What needs to be done:
Ignoring every picture, transcribe the data in full as it stands.

Data shown:

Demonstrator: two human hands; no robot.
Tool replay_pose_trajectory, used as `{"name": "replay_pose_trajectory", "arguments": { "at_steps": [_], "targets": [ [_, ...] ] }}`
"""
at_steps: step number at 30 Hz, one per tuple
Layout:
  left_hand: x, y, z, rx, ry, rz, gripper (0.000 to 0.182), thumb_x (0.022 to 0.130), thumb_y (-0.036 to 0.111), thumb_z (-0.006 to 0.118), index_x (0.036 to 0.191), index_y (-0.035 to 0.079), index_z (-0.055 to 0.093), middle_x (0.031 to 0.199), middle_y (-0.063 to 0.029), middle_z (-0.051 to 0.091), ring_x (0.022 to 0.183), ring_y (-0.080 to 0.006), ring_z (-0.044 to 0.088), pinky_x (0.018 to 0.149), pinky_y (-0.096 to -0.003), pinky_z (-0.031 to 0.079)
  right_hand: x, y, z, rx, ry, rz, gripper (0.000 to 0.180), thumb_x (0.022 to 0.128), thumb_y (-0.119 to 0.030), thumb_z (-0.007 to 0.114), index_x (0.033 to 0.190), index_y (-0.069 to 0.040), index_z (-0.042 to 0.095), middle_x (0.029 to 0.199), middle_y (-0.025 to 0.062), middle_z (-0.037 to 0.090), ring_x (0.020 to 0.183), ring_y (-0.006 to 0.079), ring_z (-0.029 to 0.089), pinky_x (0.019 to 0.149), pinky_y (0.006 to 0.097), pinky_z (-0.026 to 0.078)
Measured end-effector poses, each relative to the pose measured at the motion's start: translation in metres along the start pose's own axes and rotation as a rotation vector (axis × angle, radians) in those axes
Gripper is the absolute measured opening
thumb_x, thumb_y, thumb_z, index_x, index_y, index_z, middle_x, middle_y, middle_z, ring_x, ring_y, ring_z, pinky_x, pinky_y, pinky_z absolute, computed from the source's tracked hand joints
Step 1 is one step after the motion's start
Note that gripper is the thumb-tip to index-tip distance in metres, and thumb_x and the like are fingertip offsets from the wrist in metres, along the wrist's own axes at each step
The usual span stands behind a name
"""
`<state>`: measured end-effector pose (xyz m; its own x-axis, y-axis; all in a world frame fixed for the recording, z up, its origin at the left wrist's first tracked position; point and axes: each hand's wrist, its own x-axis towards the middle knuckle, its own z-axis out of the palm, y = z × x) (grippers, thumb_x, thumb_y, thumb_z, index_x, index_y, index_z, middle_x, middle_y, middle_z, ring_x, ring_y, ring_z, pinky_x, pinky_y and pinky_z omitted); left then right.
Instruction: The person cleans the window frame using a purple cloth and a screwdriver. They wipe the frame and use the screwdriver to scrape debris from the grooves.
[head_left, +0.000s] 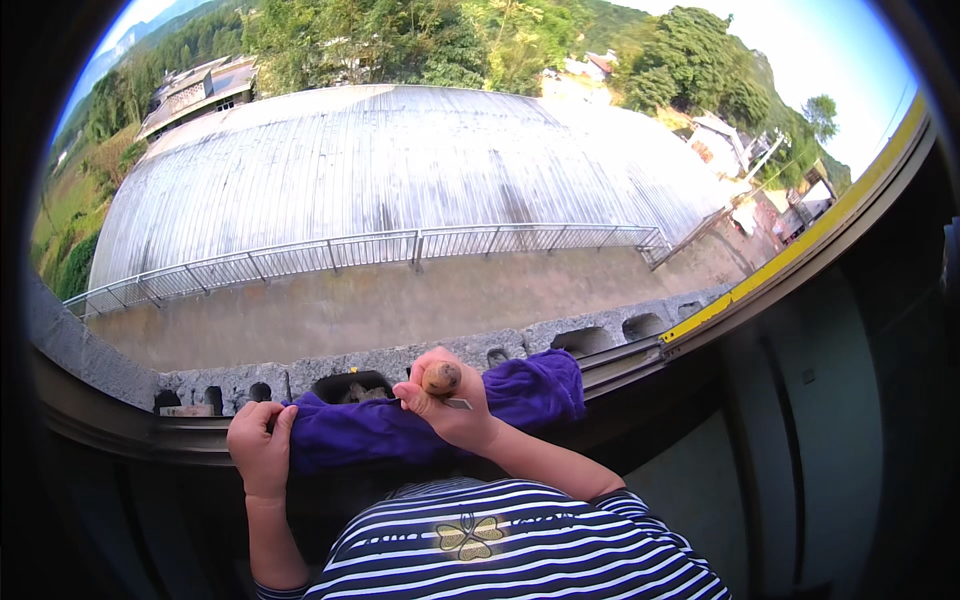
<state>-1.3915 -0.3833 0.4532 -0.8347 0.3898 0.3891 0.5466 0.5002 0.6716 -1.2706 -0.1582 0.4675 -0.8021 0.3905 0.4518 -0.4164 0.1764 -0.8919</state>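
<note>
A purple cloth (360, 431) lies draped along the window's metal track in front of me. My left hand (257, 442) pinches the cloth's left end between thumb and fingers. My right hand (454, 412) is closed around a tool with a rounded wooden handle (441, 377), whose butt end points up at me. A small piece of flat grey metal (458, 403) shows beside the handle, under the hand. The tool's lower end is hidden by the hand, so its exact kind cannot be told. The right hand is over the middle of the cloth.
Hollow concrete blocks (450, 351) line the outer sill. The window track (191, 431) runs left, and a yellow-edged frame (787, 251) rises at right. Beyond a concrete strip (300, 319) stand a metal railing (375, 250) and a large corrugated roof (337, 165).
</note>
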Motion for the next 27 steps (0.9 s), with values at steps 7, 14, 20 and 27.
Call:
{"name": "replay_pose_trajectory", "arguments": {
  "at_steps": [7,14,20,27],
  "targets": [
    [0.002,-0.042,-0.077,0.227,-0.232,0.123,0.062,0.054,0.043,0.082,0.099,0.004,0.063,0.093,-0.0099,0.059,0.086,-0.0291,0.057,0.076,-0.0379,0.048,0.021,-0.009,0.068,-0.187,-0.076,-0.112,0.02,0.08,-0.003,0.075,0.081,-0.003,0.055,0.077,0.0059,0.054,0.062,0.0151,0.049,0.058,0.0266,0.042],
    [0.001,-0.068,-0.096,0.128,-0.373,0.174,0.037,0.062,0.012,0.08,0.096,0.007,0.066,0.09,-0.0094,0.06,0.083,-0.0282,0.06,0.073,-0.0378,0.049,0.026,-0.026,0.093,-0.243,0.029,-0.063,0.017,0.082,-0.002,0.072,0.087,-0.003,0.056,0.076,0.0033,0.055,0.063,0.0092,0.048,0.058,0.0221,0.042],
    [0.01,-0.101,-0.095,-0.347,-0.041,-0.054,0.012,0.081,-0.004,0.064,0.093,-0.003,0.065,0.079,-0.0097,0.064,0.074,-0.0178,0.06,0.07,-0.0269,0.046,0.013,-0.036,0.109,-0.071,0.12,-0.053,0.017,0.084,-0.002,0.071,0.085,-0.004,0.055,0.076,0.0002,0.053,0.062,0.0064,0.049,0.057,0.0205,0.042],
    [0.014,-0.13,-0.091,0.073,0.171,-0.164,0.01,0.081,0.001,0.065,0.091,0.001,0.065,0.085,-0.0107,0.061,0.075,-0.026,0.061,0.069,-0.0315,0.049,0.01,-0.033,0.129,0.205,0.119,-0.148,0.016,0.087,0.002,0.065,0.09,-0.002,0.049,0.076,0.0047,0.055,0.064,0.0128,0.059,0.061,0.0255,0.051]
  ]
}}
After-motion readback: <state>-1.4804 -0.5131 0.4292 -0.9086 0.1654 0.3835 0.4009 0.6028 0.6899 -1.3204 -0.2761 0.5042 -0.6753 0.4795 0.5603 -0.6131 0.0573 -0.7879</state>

Result of this task:
Demonstrator: two human hands; no robot.
Tool replay_pose_trajectory, used as `{"name": "replay_pose_trajectory", "arguments": { "at_steps": [_], "targets": [ [_, ...] ] }}`
"""
at_steps: step number at 30 Hz, one per tuple
Layout:
  left_hand: x, y, z, rx, ry, rz, gripper (0.000 to 0.182), thumb_x (0.022 to 0.130), thumb_y (-0.036 to 0.111), thumb_z (-0.006 to 0.118), index_x (0.036 to 0.191), index_y (-0.035 to 0.079), index_z (-0.055 to 0.093), middle_x (0.031 to 0.199), middle_y (-0.063 to 0.029), middle_z (-0.051 to 0.091), ring_x (0.022 to 0.183), ring_y (-0.080 to 0.006), ring_z (-0.044 to 0.088), pinky_x (0.018 to 0.149), pinky_y (-0.096 to -0.003), pinky_z (-0.031 to 0.079)
  right_hand: x, y, z, rx, ry, rz, gripper (0.000 to 0.180), thumb_x (0.022 to 0.128), thumb_y (-0.119 to 0.030), thumb_z (-0.007 to 0.114), index_x (0.033 to 0.190), index_y (-0.069 to 0.040), index_z (-0.042 to 0.095), middle_x (0.029 to 0.199), middle_y (-0.025 to 0.062), middle_z (-0.037 to 0.090), ring_x (0.020 to 0.183), ring_y (-0.006 to 0.079), ring_z (-0.029 to 0.089), pinky_x (0.019 to 0.149), pinky_y (0.006 to 0.097), pinky_z (-0.026 to 0.078)
Measured end-effector poses, each relative to the pose measured at the motion's start: translation in metres along the start pose's own axes and rotation as a rotation vector (axis × angle, radians) in those axes
Gripper is the absolute measured opening
thumb_x, thumb_y, thumb_z, index_x, index_y, index_z, middle_x, middle_y, middle_z, ring_x, ring_y, ring_z, pinky_x, pinky_y, pinky_z absolute, computed from the source's tracked hand joints
Step 1 is one step after the motion's start
Note that gripper is the thumb-tip to index-tip distance in metres, and thumb_x and the like are fingertip offsets from the wrist in metres, along the wrist's own axes at each step
The usual span stands behind a name
"""
`<state>`: measured end-effector pose (xyz m; its own x-axis, y-axis; all in a world frame fixed for the recording, z up, its origin at the left wrist's first tracked position; point and axes: each hand's wrist, its own x-axis towards the middle knuckle, its own z-axis out of the palm, y = z × x) (grippers, thumb_x, thumb_y, thumb_z, index_x, index_y, index_z, middle_x, middle_y, middle_z, ring_x, ring_y, ring_z, pinky_x, pinky_y and pinky_z omitted); left then right.
Instruction: The person cleans the window frame using a purple cloth and a screwdriver. They wipe the frame and use the screwdriver to scrape debris from the grooves.
[head_left, +0.000s] 
<state>-1.3915 -0.3833 0.4532 -0.8347 0.3898 0.3891 0.5466 0.5002 0.6716 -1.2706 -0.1582 0.4675 -0.8021 0.3905 0.4518 -0.4164 0.1764 -0.8919</state>
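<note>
A purple cloth (360, 431) lies draped along the window's metal track in front of me. My left hand (257, 442) pinches the cloth's left end between thumb and fingers. My right hand (454, 412) is closed around a tool with a rounded wooden handle (441, 377), whose butt end points up at me. A small piece of flat grey metal (458, 403) shows beside the handle, under the hand. The tool's lower end is hidden by the hand, so its exact kind cannot be told. The right hand is over the middle of the cloth.
Hollow concrete blocks (450, 351) line the outer sill. The window track (191, 431) runs left, and a yellow-edged frame (787, 251) rises at right. Beyond a concrete strip (300, 319) stand a metal railing (375, 250) and a large corrugated roof (337, 165).
</note>
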Motion for the next 27 steps (0.9 s), with values at steps 7, 14, 20 and 27.
Call:
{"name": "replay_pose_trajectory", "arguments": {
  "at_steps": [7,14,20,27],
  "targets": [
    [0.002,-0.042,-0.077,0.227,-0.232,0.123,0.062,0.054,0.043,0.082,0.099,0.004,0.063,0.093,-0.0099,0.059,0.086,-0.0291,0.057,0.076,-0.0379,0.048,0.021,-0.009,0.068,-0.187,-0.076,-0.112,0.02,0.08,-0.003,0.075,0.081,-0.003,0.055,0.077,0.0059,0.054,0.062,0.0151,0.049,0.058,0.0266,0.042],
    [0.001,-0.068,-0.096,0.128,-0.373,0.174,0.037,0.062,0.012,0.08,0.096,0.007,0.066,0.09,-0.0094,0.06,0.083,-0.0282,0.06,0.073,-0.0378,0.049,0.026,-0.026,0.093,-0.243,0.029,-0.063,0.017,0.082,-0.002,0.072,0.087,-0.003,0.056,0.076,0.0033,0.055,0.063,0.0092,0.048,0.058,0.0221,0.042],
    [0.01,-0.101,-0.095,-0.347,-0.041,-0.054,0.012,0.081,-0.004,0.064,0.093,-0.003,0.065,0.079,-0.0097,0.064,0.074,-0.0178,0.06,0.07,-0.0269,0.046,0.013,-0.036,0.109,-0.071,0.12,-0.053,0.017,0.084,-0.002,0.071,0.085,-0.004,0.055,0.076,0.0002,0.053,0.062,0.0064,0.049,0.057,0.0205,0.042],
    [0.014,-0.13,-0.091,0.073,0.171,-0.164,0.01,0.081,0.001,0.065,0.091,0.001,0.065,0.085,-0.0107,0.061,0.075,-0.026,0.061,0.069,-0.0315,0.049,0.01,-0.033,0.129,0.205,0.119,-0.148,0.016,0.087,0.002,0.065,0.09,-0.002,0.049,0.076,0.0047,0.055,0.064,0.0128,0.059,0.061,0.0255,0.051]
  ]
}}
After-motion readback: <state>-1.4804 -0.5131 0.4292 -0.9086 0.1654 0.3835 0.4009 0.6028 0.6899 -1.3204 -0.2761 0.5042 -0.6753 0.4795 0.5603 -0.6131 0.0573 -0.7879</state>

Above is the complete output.